Bob Woollard

Personal information
- Born: July 27, 1940
- Died: March 28, 2024 (aged 83) Hamptonville, North Carolina, U.S.
- Nationality: American
- Listed height: 6 ft 10 in (2.08 m)
- Listed weight: 225 lb (102 kg)

Career information
- High school: Bloomfield (Bloomfield, New Jersey)
- College: Wake Forest (1960–1963)
- NBA draft: 1963: 7th round, 54th overall pick
- Drafted by: New York Knicks
- Position: Center

Career history

Playing
- 1966–1967: Twin City Sailors
- 1967–1968: Grand Rapids Tackers
- 1970: Miami Floridians

Coaching
- 197?–1975: Edneyville HS
- Stats at Basketball Reference

= Bob Woollard =

American basketball player

Robert George Woollard (July 27, 1940 – March 28, 2024) was an American professional basketball player.
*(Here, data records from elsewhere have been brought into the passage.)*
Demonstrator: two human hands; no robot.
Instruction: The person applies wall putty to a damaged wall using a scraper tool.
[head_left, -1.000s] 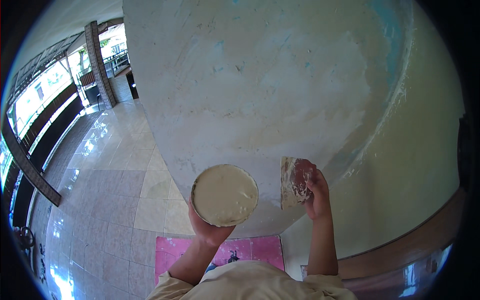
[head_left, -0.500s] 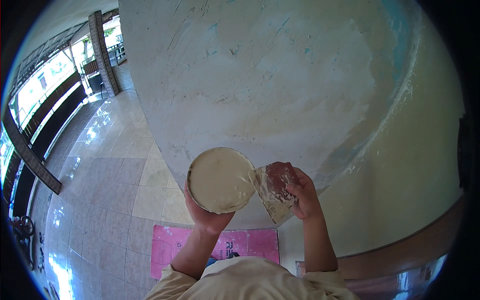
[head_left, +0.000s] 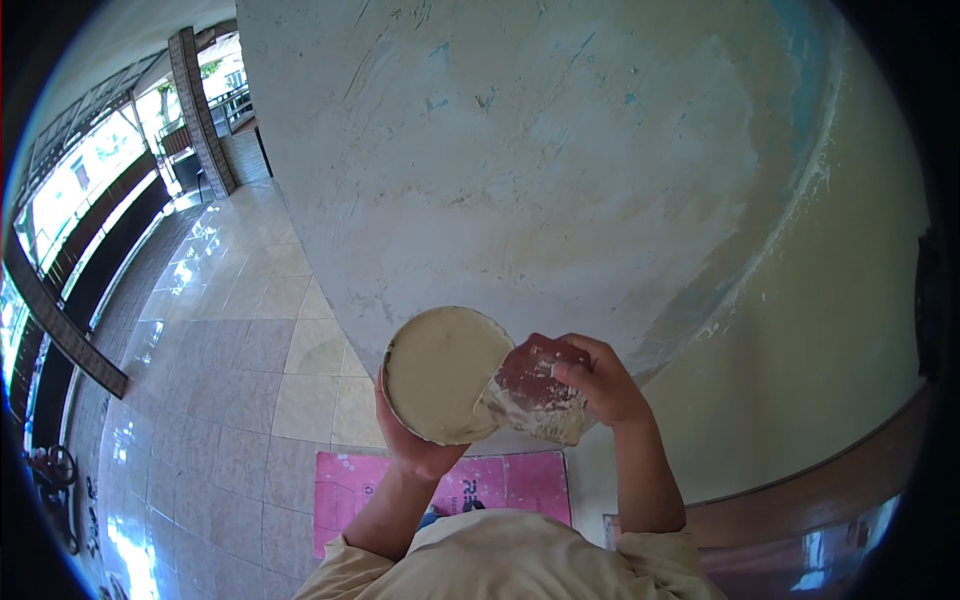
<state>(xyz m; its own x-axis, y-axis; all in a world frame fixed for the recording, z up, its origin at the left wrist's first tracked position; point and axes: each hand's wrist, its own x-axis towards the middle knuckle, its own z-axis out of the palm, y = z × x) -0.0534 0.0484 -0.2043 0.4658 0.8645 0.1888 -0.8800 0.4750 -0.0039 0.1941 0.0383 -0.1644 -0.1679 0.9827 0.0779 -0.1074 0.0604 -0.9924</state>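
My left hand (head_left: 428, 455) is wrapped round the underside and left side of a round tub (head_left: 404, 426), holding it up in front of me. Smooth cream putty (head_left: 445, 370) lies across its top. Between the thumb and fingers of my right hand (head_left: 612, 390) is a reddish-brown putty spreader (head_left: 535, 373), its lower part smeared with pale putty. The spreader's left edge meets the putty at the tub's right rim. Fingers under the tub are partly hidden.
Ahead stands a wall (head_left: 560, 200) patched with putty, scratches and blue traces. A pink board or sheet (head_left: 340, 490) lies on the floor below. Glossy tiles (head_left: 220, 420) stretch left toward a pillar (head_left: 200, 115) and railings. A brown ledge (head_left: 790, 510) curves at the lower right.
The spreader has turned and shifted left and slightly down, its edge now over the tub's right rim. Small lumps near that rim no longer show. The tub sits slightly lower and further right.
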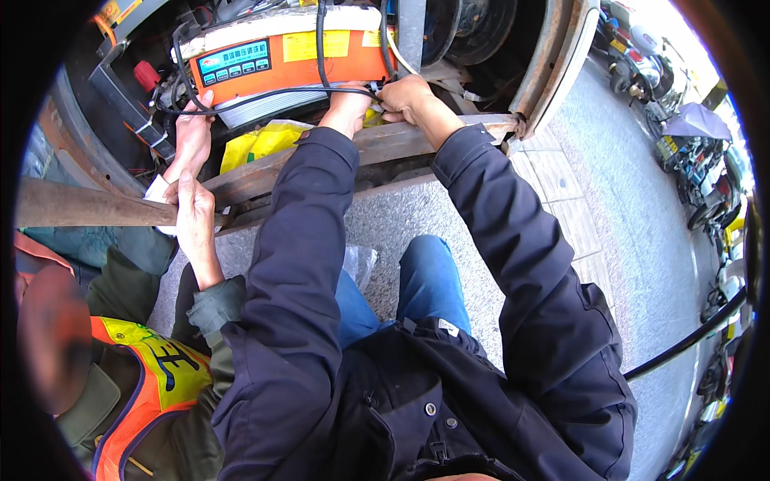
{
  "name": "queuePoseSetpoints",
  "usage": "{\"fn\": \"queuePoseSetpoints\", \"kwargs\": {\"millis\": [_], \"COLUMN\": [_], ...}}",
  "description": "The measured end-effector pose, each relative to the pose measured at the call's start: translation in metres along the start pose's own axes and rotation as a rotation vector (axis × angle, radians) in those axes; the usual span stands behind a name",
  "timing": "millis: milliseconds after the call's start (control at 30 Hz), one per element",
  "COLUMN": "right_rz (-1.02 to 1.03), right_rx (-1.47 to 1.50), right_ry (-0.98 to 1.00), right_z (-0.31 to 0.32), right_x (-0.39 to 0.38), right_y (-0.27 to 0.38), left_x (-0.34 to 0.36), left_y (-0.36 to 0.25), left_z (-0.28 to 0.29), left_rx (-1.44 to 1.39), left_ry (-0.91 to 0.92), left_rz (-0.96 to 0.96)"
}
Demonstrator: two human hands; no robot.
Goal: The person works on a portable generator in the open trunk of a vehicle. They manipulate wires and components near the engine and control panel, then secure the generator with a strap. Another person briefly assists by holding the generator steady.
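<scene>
My left hand [350,108] is closed at the lower right edge of an orange box-shaped machine [265,68]. A thin black cable [265,98] runs along the machine's front and across this hand, whose fingertips are hidden. Right beside it, my right hand [407,96] pinches near the cable's right end. Thicker black cables hang down over the machine's front. To the left, a co-worker's one hand [192,140] reaches up to the machine's lower left corner. The co-worker's other hand [196,216] is at the end of a rusty metal bar, by a white piece.
A worn metal frame rail [377,148] crosses below my hands, with yellow plastic sheeting [261,144] behind it. The co-worker in an orange and yellow vest [164,369] crouches close at my left. Dark reels [481,28] stand at upper right. Parked motorbikes [642,64] line the far right.
</scene>
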State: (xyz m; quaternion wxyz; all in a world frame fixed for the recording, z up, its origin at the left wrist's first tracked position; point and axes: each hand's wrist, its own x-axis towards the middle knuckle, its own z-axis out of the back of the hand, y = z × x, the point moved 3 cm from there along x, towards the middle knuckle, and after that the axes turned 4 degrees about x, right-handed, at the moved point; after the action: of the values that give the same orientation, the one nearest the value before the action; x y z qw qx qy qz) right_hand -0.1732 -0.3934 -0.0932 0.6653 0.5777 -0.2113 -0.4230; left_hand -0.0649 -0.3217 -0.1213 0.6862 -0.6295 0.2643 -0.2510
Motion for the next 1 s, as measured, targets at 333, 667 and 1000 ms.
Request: {"fn": "queuePoseSetpoints", "kwargs": {"millis": [333,667,1000], "right_rz": [0.111,0.192,0.066], "right_rx": [-0.33,-0.347,-0.297], "right_ry": [0.052,-0.141,-0.001], "right_z": [-0.007,-0.015,-0.016], "right_x": [0.035,0.058,0.074], "right_y": [-0.012,-0.027,-0.037], "left_x": [0.0,-0.008,-0.022], "left_y": [-0.004,-0.005,-0.011], "left_z": [-0.004,0.0,-0.002], "left_rx": [-0.053,-0.024,-0.022], "left_ry": [-0.092,-0.074,-0.032], "left_rz": [-0.174,-0.104,-0.058]}}
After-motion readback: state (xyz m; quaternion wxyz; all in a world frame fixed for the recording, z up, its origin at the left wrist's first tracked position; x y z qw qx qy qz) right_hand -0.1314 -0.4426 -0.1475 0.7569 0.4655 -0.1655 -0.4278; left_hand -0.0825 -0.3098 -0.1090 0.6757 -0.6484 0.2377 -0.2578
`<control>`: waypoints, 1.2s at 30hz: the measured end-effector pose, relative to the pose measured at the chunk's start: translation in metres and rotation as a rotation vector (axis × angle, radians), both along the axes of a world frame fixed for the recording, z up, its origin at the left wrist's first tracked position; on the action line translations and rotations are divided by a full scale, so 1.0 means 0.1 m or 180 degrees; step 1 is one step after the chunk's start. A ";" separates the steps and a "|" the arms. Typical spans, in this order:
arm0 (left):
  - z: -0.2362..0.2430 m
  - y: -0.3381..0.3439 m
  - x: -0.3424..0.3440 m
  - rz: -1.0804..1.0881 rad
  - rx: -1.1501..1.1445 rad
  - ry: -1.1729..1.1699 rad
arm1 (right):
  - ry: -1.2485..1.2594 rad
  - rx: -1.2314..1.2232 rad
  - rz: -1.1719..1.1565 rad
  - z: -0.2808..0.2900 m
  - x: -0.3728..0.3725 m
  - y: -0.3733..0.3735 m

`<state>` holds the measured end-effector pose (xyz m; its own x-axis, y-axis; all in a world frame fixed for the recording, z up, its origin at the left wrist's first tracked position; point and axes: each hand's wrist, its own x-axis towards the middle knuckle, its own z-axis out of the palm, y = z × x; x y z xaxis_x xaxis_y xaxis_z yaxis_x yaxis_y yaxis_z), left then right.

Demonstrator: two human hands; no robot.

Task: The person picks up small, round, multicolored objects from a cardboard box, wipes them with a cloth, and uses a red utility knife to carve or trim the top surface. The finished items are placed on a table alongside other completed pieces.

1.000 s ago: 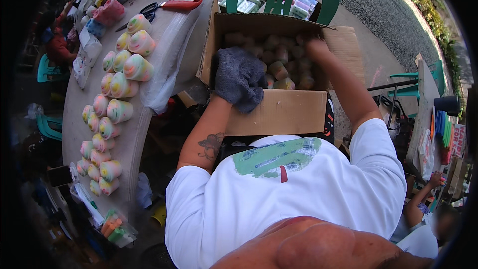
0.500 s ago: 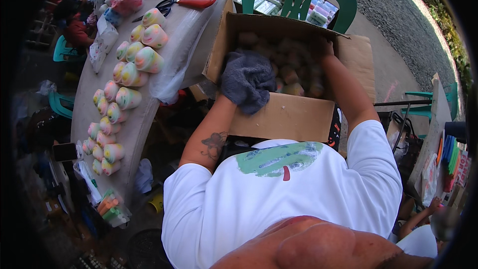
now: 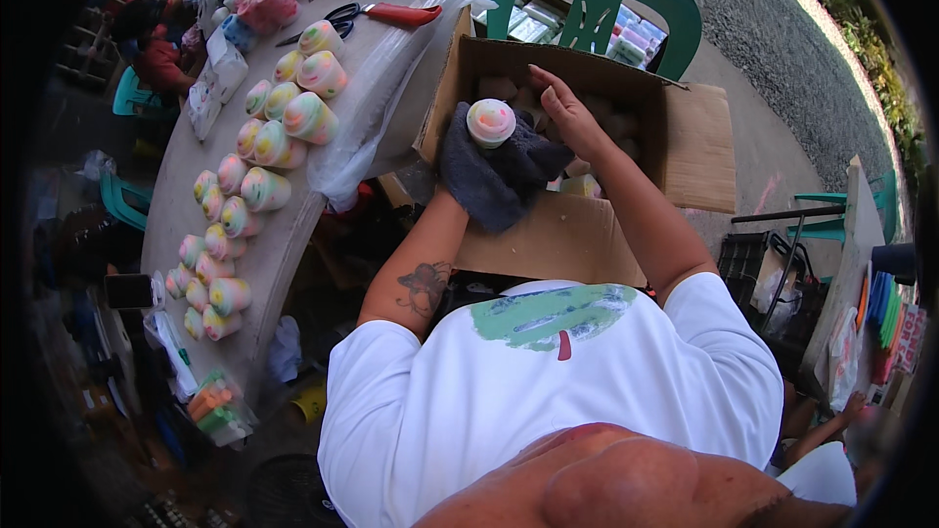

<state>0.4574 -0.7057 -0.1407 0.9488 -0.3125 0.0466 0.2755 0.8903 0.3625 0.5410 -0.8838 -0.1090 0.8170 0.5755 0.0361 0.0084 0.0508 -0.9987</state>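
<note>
My left hand (image 3: 449, 198) is wrapped in a dark grey towel (image 3: 501, 184), which hides its fingers. A small cup-shaped piece (image 3: 491, 123), white with pink, yellow and green specks, rests upright in the towel over that hand. My right hand (image 3: 571, 117) is just to the right of the piece, fingers stretched and holding nothing. Both hands are above an open cardboard box (image 3: 696, 152). Inside it lie several similar pastel pieces (image 3: 581, 185), partly in shadow and partly covered by my arm and the towel.
On the table (image 3: 293, 230) to the left stand rows of pastel cup-shaped pieces (image 3: 264, 190). Farther back on it lie dark-handled scissors (image 3: 341, 18), a red-handled tool (image 3: 403, 14) and clear plastic sheeting (image 3: 364, 122). A green plastic chair (image 3: 675, 15) stands behind the box.
My right hand has come up out of the box, moving left toward the towel. A cup-shaped piece now rests in the towel over my left hand.
</note>
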 end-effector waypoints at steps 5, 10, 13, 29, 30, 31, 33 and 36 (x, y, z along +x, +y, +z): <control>0.30 -0.14 0.03 0.1644 0.3170 -0.1108 | 0.2433 0.0051 0.0095 -0.46 0.24 -0.34; 0.17 0.05 0.09 0.1310 0.3361 -0.0768 | 0.2562 0.0968 -0.0261 -0.09 0.12 -0.47; 0.35 -0.13 -0.09 0.1819 0.4858 -0.1578 | 0.2867 0.1913 -0.0176 0.29 0.16 -0.40; -0.01 -0.18 0.04 0.2214 0.2882 -0.0754 | 0.2432 0.1137 -0.0254 -0.21 -0.20 0.27; 0.04 -0.19 0.01 0.2385 0.3670 -0.1081 | 0.2410 0.1119 -0.0487 -0.31 -0.32 0.27; 0.27 -0.25 0.00 0.2513 0.4438 -0.1447 | 0.2368 0.1107 -0.0756 -0.36 -0.45 0.26; 0.46 -0.27 -0.08 0.2496 0.5161 -0.1627 | 0.2347 0.1087 -0.1053 -0.44 -0.56 0.21; 0.46 -0.26 -0.20 0.2110 0.5132 -0.1377 | 0.2399 0.1705 -0.0953 -0.19 -0.56 -0.08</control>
He played for the Miami Floridians during the second half of the 1969–70 ABA season after a collegiate career for the Wake Forest Demon Deacons.

Woollard became a schoolteacher and high school basketball coach in his post-playing years.

Woollard died on March 28, 2024, in Hamptonville, North Carolina.